Photon flux densities (i.e., light intensities) influence photosynthesis dramatically (see e.g., Norcini et al. 1991). When plants are grown under low light, the antenna size of the photosystems increases to better capture (and transfer) the excitation energy to the photosynthetic reaction centers (Green and Parson 2003). However, when plants receive too much light, the excess excitation energy is dissipated through non-photochemical quenching (NPQ) of the excited state of Chl a in the form of heat (Demmig-Adams et al. 2014; Ort 2001). Under such a condition, plants may experience damage to PSII by reactive oxygen species (ROS) (Asada 2006), either on the (electron) donor or the (electron) acceptor side of PSII (Pospíšil 2009, 2012). When the donor side is damaged, the oxygen evolving complex (OEC) cannot efficiently reduce the reaction center Chl of PSII (P680+), which can further oxidize other intermediates. In addition, the donor-side inhibition is often associated with the formation of hydrogen peroxide (H2O2), which can be oxidized to the superoxide radical (O2•−), or reduced to the hydroxyl radical (HO). However, inhibition on the PSII acceptor side leads to reverse electron transfer from the reduced QA (QA•−) to pheophytin, Pheo, leading, ultimately, to the formation of excited triplet state of P680 (3P680*), which in turn may interact with the triplet ground state of molecular oxygen (3O2) forming damaging singlet oxygen (1O2) (Alboresi et al. 2011; Pospíšil and Prasad 2014; Triantaphylides and Havaux 2009).

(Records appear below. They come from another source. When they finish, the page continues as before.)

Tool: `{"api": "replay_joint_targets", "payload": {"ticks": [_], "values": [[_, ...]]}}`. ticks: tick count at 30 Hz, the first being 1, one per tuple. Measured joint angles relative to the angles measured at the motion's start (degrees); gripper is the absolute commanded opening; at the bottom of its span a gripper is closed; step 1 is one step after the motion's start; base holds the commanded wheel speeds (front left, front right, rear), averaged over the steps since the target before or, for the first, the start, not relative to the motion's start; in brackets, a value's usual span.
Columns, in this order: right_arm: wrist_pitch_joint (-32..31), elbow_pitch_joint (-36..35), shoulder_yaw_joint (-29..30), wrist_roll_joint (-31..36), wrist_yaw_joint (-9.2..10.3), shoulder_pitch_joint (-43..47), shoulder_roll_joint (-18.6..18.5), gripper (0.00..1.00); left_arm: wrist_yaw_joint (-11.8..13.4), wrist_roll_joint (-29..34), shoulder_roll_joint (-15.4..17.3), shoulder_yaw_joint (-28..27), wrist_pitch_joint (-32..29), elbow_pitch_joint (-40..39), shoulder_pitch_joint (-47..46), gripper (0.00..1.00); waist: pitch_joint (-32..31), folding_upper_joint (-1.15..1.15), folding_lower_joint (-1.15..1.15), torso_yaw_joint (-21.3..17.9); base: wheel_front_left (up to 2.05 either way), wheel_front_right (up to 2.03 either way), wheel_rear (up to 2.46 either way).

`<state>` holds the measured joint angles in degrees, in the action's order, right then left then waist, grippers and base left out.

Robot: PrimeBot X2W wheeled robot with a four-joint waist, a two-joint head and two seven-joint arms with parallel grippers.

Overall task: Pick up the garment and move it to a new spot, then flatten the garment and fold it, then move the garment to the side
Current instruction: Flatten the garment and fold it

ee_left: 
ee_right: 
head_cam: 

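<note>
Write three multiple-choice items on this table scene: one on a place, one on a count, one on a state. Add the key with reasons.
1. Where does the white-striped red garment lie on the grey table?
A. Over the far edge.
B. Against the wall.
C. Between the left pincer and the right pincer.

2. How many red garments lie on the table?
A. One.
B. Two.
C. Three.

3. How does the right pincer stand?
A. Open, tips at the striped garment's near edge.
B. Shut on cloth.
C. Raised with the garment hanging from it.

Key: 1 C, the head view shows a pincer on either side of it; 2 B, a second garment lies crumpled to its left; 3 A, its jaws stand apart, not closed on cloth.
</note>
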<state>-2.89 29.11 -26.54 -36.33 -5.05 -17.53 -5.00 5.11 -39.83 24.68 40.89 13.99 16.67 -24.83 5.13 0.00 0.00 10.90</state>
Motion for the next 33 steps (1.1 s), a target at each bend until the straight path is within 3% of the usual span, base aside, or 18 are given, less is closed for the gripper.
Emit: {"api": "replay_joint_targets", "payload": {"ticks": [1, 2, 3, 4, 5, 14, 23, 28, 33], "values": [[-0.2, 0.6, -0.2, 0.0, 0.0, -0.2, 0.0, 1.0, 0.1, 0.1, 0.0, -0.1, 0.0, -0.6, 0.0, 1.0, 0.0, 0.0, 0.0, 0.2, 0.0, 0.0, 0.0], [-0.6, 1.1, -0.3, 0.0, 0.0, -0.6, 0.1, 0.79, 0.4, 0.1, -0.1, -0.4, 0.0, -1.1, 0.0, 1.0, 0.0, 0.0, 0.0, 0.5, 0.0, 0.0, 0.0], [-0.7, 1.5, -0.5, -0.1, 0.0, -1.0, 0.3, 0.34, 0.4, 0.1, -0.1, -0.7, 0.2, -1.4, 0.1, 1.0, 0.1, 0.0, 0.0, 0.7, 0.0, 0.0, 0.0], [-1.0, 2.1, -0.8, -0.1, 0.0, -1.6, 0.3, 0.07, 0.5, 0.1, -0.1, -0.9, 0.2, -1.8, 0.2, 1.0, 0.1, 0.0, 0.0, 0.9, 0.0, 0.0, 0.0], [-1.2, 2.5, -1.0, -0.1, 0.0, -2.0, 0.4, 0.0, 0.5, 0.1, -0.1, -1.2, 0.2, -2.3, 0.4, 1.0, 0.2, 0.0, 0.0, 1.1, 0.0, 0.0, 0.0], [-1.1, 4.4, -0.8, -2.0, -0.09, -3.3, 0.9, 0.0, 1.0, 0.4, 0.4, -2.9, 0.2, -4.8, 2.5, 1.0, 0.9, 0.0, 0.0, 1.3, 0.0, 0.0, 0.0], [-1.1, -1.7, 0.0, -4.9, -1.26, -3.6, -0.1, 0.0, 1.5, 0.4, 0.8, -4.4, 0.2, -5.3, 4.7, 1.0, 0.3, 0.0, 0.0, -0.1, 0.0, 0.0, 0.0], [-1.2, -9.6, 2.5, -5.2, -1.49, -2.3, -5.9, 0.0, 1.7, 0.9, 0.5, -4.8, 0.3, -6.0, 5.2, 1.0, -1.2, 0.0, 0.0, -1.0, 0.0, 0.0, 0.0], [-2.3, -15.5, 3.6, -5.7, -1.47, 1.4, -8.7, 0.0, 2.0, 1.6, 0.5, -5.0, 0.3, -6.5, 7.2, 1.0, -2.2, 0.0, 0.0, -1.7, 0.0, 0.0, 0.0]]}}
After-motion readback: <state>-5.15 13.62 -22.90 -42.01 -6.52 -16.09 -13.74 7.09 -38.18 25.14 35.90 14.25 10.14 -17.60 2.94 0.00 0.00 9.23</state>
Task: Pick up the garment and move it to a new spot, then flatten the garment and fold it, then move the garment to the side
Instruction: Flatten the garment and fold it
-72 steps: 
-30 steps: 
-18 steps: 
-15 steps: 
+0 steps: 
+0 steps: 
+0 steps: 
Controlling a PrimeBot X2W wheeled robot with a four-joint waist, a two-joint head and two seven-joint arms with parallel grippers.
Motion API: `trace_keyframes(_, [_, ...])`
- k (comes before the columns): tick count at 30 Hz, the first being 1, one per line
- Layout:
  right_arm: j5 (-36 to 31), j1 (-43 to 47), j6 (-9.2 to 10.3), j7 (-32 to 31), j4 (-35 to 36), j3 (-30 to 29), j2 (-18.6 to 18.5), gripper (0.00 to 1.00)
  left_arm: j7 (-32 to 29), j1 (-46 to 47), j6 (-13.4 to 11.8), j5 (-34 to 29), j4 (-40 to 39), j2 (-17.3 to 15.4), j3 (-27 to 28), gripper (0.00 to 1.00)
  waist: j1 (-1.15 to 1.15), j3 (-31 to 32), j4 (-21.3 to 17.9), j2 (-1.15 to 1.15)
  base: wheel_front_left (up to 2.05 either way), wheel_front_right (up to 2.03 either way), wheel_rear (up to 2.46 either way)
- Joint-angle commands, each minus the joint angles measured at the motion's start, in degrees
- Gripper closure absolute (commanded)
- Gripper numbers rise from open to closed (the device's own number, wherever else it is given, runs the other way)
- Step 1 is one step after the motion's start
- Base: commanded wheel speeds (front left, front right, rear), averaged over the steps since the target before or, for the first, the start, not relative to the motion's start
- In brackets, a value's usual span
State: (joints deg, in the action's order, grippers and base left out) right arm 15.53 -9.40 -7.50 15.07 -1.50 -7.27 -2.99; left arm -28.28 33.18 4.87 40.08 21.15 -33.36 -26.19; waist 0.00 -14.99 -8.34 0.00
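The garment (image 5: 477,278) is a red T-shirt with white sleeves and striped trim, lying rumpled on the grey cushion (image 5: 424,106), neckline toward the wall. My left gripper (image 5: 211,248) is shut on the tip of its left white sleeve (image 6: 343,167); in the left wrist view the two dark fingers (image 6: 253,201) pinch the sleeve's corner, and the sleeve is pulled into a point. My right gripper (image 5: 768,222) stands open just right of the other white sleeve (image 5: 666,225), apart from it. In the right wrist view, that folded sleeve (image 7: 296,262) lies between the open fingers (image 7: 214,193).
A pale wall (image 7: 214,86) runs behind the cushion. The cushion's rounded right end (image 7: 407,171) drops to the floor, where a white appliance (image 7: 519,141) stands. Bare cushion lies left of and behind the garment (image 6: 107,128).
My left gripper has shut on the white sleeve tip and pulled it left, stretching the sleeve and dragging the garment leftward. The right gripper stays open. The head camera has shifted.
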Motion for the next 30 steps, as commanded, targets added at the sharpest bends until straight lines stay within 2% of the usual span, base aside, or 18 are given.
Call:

To cope with the deleterious effects of high-light stress, plants have developed a number of photoprotection responses: (1) leaf movement at the whole plant level (Björkman and Powles 1987; Koller 1990); (2) chloroplast movement at the cellular level (Cazzaniga et al. 2013; Kagawa and Wada 2000; Sztatelman et al. 2010); and (3) non-radiative dissipation of energy as heat (through the NPQ process) at the molecular level (Derks et al. 2015; Müller et al. 2001). There are different components of NPQ that can be distinguished according to their induction and relaxation kinetics following light exposure: (1) a major and fast component, which is associated with the build-up of the trans-thylakoid ΔpH gradient (qE); (2) a slower component, which relaxes within seconds to minutes and is related to state transitions (qT); and (3) the slowest component, which relaxes from minutes to hours and is due to photoinhibition of photosynthesis (qI) (Leonelli et al. 2017; Papageorgiou and Govindjee 2014; Rochaix 2014; Ruban 2018).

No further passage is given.